Month Of Apple Bugs: January 2007 [Updated]
Picking off where the Month of Kernel Bugs left off, security researcher "LMH" and his team is reportedly set to launch another month-long security-hole finding project, this time targeting only Apple's products. According to the Washington Post, the Month of Apple Bugs will be January 2007, where each day will feature a previously undocumented security hole in Apple's OS X operating system or in Apple applications that run on top of it.
LMH said that while his upcoming project had the potential to at least temporarily make security more tenuous for the average Mac user, he believes that in the long run the project will improve OS X security.
For the Month of Kernel Bugs, software vendors were not given prior warning before vulnerabilities were released, a practice that has ruffled a few feathers in the industry. According to the Post, the Month of Apple Bugs will run similarly, as Apple will not be given advance notice of the bugs.

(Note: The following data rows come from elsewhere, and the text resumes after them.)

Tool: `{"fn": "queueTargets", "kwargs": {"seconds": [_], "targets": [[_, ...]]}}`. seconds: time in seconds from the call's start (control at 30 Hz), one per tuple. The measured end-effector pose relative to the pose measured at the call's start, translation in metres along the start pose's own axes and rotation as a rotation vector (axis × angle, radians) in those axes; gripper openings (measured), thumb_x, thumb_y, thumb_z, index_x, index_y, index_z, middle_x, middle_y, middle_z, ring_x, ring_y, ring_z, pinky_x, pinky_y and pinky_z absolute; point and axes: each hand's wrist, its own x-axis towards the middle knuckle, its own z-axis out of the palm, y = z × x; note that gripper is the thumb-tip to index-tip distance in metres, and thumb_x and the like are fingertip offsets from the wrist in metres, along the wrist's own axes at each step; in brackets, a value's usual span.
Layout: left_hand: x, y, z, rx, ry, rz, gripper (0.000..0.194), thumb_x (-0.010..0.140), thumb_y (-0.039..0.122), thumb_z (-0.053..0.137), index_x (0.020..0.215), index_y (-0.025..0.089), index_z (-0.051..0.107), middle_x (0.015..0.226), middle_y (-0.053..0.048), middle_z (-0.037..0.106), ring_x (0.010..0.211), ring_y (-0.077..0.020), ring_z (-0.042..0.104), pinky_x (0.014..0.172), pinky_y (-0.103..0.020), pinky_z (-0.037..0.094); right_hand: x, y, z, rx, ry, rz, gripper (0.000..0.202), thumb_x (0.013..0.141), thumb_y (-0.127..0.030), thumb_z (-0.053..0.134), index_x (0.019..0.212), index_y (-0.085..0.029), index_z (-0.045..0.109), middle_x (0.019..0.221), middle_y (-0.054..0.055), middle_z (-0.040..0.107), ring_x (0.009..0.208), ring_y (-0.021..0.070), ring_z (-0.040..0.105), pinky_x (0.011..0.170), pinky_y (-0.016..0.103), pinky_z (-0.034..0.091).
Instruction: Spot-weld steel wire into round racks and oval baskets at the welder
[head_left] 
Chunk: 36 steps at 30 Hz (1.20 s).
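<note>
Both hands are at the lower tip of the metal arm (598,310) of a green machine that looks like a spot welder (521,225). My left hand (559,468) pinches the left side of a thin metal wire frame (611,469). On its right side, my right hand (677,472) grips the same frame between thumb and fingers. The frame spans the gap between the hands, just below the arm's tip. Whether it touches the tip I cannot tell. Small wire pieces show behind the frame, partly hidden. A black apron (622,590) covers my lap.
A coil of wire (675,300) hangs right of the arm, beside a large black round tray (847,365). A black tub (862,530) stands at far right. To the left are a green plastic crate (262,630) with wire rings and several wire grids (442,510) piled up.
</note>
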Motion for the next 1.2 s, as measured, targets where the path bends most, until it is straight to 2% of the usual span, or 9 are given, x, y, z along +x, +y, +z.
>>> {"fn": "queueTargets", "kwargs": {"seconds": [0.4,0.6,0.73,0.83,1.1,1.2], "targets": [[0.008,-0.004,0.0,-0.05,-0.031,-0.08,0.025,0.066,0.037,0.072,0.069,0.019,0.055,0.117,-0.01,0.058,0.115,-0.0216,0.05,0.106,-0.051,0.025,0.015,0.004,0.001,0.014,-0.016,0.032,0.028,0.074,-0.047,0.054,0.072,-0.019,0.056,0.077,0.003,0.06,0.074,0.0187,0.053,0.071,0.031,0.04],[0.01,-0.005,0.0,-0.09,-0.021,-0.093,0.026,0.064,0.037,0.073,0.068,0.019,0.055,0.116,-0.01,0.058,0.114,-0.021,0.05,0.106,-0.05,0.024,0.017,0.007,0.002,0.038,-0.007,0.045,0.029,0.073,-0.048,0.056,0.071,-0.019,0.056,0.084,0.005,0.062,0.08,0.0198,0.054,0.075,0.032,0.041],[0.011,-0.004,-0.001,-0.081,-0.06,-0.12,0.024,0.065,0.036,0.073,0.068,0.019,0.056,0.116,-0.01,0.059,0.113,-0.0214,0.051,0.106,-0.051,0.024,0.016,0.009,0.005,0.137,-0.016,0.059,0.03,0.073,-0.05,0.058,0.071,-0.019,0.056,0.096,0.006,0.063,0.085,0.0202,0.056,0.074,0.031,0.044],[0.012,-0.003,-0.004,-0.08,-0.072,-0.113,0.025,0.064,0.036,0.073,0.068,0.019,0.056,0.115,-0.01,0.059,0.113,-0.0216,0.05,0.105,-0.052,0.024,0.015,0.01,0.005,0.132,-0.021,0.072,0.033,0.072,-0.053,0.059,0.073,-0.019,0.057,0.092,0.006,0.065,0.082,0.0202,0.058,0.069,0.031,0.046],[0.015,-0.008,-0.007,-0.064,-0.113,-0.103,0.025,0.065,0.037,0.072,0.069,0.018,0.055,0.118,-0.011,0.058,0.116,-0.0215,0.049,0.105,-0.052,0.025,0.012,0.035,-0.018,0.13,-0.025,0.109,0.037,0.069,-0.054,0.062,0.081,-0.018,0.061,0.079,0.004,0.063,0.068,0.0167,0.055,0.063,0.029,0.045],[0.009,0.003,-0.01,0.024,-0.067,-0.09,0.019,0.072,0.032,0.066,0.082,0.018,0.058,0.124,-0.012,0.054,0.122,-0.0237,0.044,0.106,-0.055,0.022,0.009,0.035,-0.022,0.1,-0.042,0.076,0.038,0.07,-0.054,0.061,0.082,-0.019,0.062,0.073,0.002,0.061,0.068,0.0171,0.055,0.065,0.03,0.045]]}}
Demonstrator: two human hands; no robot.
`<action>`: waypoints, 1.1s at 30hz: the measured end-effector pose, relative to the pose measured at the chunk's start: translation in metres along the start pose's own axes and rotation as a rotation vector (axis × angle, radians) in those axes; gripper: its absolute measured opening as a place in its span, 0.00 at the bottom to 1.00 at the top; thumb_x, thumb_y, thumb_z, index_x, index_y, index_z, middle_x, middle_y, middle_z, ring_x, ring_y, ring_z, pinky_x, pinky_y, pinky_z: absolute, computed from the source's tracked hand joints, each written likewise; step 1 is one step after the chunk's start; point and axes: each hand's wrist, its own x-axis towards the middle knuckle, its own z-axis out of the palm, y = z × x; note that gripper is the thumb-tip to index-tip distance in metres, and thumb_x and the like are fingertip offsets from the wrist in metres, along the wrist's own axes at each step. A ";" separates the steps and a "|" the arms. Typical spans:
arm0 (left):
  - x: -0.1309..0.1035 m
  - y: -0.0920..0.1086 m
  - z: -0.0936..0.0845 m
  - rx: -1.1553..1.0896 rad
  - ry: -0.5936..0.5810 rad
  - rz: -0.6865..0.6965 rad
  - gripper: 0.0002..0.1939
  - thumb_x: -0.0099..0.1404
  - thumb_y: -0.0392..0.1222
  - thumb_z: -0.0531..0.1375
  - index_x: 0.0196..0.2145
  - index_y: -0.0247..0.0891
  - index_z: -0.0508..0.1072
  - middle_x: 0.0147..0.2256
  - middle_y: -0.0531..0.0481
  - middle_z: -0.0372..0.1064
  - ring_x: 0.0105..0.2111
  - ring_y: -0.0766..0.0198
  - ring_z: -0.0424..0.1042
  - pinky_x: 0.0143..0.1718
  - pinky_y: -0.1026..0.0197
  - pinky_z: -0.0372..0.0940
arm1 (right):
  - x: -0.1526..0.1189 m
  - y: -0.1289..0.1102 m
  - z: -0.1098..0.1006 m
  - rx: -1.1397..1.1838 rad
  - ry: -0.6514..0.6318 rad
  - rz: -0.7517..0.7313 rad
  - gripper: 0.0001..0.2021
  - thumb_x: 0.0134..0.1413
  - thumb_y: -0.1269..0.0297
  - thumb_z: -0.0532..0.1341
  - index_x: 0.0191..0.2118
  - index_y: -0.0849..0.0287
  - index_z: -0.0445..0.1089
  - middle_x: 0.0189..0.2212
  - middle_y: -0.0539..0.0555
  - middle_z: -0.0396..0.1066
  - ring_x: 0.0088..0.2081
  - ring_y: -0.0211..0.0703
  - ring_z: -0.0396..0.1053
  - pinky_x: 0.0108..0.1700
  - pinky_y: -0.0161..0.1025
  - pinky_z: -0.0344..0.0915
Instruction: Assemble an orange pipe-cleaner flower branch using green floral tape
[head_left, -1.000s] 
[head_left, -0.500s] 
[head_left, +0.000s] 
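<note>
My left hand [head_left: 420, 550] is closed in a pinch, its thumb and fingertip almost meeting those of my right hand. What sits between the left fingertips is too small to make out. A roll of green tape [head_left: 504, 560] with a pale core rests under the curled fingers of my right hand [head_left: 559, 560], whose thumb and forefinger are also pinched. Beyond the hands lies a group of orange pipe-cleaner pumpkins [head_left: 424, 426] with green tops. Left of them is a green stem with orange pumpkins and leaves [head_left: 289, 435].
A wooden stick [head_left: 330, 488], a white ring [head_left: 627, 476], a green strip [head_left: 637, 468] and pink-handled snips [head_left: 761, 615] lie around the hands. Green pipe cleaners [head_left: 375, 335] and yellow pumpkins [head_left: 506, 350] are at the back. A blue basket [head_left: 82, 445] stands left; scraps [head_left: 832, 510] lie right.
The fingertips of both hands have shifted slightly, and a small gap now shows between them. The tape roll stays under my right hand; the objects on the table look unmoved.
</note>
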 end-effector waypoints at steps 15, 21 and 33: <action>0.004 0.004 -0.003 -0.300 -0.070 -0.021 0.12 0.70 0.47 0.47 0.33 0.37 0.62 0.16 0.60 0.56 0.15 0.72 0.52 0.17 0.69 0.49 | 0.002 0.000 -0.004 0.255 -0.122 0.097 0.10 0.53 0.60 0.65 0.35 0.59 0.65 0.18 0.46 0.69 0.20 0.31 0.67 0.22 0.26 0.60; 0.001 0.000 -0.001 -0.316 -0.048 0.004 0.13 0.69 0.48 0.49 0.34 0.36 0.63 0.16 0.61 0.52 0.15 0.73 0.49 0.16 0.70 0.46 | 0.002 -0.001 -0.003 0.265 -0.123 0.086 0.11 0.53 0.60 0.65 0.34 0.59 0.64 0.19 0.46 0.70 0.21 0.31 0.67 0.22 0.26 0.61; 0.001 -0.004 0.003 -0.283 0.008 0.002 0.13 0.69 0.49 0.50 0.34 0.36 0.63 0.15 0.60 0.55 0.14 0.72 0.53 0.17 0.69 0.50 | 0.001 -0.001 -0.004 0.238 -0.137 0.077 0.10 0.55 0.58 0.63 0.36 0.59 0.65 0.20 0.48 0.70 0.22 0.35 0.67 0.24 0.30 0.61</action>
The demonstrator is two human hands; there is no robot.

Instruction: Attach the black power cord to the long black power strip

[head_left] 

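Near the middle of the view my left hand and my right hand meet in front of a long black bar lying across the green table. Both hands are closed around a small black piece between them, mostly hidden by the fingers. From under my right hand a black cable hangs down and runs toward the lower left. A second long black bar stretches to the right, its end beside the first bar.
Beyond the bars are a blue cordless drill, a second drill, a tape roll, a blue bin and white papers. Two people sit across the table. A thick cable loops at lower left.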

It should be interesting to see whether Apple does anything to try and scuttle this pending project. In November, a researcher who focuses most of his attention on bugs in database giant Oracle's software announced his intention to launch a "Week of Oracle Database Bugs" project during the first week of December. The researcher abruptly canceled the project shortly after the initial announcement, without offering any explanation.
You can read MacRumors' interview with LMH regarding the Month of Kernel bugs here.
Update: IDG/MacWorld provides additional information.
Apple enthusiasts and security researchers have been at odds since last August, when David Maynor and Jon Ellch claimed to have discovered a flaw that affected Apples wireless device drivers. They played a video at the Black Hat conference demonstrating how this flaw could be used to run unauthorized code on a MacBook. However, their claims have been slammed because the demonstration used a third-party wireless card rather than the one that ships with the MacBook, and because the two hackers still have not published the code used in their attack.
LMH said the Apple communitys negative response to Maynor and Ellchs claims played a role in the decision to launch the Month of Apple bugs.
I was shocked with the reaction of some so-called Apple fans, he said. I cant understand why some people react badly to disclosure of issues in their system of choice. That helps to improve its security."
However, Apple doesn't seem to mind the effort. An Apple spokesman simply replied "We always welcome feedback on how to improve security on the Mac."